*About this task:* For every line in the material, produce an exact copy.

*Information provided:*
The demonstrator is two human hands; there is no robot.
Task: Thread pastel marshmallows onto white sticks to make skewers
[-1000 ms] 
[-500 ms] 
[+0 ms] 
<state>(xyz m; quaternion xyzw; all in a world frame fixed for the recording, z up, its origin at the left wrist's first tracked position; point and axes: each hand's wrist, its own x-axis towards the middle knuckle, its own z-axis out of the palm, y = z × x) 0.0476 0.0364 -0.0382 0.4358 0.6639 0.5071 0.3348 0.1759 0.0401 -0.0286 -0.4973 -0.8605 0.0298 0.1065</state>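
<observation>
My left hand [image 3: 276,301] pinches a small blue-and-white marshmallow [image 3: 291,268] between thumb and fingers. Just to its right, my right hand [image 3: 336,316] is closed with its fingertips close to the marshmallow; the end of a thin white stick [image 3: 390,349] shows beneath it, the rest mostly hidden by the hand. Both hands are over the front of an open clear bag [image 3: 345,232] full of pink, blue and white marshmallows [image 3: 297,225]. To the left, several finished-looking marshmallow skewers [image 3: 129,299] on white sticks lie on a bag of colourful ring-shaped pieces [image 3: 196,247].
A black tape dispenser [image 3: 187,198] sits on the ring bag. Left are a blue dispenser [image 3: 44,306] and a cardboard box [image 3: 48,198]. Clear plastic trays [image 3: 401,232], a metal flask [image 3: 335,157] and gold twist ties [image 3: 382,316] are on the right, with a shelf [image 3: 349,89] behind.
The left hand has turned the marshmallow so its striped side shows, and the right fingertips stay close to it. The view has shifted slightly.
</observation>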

*Output of the task:*
The demonstrator is two human hands; there is no robot.
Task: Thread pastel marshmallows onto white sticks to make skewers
[-1000 ms] 
[-500 ms] 
[+0 ms] 
<state>(xyz m; quaternion xyzw; all in a world frame fixed for the recording, z up, its origin at the left wrist's first tracked position; point and axes: each hand's wrist, its own x-axis towards the middle knuckle, its own z-axis out of the palm, y = z × x) 0.0476 0.0364 -0.0382 0.4358 0.6639 0.5071 0.3348 0.1759 0.0401 -0.0286 -0.4973 -0.8605 0.0298 0.1065</state>
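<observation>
My left hand [image 3: 276,301] pinches a small blue-and-white marshmallow [image 3: 291,268] between thumb and fingers. Just to its right, my right hand [image 3: 336,316] is closed with its fingertips close to the marshmallow; the end of a thin white stick [image 3: 390,349] shows beneath it, the rest mostly hidden by the hand. Both hands are over the front of an open clear bag [image 3: 345,232] full of pink, blue and white marshmallows [image 3: 297,225]. To the left, several finished-looking marshmallow skewers [image 3: 129,299] on white sticks lie on a bag of colourful ring-shaped pieces [image 3: 196,247].
A black tape dispenser [image 3: 187,198] sits on the ring bag. Left are a blue dispenser [image 3: 44,306] and a cardboard box [image 3: 48,198]. Clear plastic trays [image 3: 401,232], a metal flask [image 3: 335,157] and gold twist ties [image 3: 382,316] are on the right, with a shelf [image 3: 349,89] behind.
The left hand has turned the marshmallow so its striped side shows, and the right fingertips stay close to it. The view has shifted slightly.
</observation>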

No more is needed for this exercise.